**PROBLEM STATEMENT**
Please count the lines in the records below that include the word "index" and report only the total.
(THE RECORDS)
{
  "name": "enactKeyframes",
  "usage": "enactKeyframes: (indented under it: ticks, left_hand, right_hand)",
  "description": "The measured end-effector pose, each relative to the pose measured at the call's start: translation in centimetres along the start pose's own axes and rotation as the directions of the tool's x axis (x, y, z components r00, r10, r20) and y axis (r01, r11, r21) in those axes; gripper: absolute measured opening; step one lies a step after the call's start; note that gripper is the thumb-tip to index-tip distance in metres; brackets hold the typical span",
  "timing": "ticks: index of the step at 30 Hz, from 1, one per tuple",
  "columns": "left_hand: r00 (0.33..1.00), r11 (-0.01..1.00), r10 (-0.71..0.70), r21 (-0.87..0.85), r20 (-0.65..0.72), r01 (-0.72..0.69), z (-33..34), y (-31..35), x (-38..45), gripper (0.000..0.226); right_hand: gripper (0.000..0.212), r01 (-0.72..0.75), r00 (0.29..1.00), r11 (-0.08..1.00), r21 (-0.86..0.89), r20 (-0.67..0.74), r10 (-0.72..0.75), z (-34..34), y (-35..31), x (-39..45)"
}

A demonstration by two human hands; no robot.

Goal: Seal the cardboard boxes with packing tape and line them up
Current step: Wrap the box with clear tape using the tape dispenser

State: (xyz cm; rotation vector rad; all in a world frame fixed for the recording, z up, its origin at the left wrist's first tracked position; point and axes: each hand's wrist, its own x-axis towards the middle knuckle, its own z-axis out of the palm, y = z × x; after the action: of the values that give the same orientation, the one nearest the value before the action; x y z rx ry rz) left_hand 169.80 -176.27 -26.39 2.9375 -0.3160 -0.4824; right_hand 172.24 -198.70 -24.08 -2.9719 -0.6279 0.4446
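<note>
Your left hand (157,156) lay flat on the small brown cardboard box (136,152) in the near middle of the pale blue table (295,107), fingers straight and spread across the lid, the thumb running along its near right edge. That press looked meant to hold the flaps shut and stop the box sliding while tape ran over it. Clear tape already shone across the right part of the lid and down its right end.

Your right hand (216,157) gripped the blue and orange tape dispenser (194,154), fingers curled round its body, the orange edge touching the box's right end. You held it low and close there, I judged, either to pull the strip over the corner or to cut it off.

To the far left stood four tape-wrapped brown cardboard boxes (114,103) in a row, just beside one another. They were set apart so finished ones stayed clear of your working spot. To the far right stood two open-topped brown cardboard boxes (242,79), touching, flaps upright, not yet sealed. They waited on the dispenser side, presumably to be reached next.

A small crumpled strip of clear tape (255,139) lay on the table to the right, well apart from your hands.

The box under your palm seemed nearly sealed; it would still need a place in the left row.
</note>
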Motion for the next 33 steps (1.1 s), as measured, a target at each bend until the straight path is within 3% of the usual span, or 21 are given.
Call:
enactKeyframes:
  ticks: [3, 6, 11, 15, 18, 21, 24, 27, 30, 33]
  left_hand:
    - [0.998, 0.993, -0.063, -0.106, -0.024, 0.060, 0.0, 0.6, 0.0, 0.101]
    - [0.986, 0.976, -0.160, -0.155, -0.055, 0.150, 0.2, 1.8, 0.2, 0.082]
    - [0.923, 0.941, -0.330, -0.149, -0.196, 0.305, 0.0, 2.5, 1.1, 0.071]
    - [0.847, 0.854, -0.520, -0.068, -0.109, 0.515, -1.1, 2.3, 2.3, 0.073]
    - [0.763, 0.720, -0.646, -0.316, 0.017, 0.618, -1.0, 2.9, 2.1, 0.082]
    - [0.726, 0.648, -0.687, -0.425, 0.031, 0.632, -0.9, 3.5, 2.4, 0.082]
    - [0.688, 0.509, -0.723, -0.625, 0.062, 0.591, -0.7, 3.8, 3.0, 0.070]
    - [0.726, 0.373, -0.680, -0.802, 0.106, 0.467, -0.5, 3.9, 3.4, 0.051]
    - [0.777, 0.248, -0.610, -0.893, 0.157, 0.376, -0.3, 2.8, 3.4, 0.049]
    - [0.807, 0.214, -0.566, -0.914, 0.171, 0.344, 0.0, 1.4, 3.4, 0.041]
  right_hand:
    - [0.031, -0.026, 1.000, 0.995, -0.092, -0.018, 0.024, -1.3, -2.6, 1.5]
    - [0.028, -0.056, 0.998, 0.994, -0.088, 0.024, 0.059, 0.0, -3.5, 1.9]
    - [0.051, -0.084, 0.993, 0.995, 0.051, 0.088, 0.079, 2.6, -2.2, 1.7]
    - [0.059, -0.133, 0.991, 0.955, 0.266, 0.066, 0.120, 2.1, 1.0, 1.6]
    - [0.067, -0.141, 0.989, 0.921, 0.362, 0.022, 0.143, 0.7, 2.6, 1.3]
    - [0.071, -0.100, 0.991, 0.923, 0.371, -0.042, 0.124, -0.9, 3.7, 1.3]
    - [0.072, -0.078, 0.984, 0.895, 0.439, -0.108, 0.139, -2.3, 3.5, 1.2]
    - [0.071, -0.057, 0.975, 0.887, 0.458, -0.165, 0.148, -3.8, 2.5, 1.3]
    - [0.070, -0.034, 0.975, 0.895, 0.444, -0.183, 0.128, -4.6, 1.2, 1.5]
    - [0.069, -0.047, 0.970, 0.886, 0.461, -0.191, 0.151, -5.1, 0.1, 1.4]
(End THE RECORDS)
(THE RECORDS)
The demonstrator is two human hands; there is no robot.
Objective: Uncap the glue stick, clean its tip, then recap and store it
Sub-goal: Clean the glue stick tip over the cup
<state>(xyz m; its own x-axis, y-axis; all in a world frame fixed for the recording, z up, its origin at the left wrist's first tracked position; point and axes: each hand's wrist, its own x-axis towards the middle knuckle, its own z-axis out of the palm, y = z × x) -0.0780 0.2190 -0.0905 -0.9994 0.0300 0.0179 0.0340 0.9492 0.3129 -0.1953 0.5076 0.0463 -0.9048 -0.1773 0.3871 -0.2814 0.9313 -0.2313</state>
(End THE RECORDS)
**WRITTEN SOLUTION**
2